#### [What the task requires]
Search the entries for lines that contain the word "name", and report each one found.

#### [Information shown]

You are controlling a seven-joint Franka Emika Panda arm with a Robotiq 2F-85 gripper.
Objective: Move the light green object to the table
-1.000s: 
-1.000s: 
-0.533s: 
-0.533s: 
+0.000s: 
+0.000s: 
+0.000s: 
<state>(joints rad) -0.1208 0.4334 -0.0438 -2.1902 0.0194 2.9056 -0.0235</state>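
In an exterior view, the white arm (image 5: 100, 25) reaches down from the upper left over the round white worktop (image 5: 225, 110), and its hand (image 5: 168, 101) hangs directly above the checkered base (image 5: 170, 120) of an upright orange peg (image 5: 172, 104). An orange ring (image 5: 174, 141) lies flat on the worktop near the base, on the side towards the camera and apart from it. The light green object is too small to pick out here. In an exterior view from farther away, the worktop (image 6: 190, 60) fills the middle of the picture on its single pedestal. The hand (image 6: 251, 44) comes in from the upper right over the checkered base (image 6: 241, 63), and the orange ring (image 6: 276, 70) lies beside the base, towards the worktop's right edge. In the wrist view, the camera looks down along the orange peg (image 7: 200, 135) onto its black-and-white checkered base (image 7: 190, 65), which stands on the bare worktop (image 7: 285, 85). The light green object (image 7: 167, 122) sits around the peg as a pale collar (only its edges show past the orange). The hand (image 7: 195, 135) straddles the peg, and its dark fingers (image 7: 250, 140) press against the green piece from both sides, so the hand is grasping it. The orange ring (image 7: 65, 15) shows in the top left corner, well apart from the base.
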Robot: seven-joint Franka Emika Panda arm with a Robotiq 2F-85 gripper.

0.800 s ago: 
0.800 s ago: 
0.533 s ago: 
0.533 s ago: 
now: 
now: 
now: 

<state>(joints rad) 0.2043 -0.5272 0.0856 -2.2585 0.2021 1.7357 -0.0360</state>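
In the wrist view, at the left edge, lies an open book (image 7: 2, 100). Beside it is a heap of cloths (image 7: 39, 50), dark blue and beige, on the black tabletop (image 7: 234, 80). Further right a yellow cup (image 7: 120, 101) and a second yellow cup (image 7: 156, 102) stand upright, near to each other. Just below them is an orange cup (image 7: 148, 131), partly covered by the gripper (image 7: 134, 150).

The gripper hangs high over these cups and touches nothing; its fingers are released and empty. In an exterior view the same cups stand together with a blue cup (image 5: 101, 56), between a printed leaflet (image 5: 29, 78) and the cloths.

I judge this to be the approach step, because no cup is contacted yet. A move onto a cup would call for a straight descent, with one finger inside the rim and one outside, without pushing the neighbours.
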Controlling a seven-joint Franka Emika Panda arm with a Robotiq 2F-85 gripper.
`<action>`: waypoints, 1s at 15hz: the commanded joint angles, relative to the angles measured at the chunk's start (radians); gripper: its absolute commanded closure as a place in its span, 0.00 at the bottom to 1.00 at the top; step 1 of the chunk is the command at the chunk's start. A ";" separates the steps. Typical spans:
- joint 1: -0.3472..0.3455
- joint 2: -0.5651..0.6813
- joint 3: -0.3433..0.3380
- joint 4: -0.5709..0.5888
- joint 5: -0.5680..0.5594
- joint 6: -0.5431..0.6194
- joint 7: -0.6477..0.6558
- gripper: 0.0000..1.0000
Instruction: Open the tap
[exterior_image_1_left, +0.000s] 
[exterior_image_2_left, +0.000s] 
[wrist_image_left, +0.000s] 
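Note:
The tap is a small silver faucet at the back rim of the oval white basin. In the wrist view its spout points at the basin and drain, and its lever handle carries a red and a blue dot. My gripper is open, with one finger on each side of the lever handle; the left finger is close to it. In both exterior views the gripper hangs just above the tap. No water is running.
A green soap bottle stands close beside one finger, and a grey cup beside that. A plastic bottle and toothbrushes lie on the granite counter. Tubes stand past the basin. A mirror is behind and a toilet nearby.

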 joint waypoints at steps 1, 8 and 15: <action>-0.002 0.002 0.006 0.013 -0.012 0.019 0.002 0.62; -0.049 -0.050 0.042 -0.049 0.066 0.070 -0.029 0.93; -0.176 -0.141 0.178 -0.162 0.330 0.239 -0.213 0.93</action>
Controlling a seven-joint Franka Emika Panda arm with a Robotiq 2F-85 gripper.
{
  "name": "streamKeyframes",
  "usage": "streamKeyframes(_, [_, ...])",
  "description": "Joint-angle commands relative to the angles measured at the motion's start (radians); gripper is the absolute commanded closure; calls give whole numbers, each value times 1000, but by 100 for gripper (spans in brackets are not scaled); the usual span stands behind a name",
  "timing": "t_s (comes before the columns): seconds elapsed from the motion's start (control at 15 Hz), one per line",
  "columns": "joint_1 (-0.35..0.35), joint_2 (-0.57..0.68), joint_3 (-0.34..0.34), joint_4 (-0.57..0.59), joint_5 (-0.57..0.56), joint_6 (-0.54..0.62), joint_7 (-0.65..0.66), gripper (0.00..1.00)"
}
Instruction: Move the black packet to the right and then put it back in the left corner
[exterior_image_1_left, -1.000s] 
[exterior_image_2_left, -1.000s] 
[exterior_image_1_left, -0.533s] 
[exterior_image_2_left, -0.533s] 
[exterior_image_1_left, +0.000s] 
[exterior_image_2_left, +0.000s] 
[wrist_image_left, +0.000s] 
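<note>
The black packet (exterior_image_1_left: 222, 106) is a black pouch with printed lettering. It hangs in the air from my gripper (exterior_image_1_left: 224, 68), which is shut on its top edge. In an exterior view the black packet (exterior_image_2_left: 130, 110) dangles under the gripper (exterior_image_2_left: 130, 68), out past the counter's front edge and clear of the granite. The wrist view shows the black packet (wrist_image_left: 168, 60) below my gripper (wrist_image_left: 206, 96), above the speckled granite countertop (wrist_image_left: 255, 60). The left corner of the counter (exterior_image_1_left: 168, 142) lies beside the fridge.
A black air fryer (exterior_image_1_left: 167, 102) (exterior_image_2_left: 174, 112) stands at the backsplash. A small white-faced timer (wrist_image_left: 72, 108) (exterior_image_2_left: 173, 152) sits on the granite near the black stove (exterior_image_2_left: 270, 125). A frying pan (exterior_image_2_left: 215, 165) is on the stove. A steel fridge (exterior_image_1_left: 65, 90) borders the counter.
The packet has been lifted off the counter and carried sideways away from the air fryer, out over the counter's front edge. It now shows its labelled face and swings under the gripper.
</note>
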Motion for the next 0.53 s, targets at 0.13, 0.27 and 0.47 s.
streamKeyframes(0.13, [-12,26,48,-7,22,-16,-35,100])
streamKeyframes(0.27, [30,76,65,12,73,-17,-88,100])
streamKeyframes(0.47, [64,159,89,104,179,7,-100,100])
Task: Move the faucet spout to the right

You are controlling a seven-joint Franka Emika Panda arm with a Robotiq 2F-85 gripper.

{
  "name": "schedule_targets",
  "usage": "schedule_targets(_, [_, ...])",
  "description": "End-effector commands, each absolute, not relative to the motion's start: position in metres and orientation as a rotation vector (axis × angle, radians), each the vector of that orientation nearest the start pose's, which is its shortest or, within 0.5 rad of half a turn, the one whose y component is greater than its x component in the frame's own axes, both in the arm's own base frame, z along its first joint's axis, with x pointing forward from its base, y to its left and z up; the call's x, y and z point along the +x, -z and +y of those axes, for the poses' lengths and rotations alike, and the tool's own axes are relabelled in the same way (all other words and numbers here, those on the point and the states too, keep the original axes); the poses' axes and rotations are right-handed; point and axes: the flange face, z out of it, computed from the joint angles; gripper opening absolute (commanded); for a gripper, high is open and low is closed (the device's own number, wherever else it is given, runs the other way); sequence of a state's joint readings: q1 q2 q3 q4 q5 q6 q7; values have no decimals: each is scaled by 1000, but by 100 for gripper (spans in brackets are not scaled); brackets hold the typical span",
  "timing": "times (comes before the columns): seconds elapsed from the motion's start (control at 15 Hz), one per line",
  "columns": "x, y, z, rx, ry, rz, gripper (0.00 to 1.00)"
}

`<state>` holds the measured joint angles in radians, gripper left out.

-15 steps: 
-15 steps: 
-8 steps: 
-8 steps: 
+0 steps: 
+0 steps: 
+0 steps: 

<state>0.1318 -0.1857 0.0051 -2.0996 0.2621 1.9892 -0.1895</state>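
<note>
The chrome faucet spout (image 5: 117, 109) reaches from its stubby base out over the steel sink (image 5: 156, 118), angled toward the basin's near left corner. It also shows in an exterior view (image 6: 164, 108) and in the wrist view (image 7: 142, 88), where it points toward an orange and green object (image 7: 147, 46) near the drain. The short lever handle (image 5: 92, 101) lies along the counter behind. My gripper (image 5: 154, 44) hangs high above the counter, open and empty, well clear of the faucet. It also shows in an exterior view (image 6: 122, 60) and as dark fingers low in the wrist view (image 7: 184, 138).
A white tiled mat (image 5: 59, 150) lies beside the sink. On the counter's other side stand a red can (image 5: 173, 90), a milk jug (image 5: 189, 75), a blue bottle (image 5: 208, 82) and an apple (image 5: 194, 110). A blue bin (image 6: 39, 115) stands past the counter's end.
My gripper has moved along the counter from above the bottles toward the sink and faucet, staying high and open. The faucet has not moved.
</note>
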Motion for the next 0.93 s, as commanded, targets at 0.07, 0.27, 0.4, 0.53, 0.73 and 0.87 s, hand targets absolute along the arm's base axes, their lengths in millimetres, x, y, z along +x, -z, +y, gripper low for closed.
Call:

#### [Exercise response]
  "name": "streamKeyframes",
  "description": "Joint-angle commands relative to the angles measured at the motion's start (radians); gripper is the absolute commanded closure; calls give whole numbers, each value times 1000, but by 100 for gripper (spans in brackets are not scaled); the usual span stands behind a name",
  "name": "schedule_targets",

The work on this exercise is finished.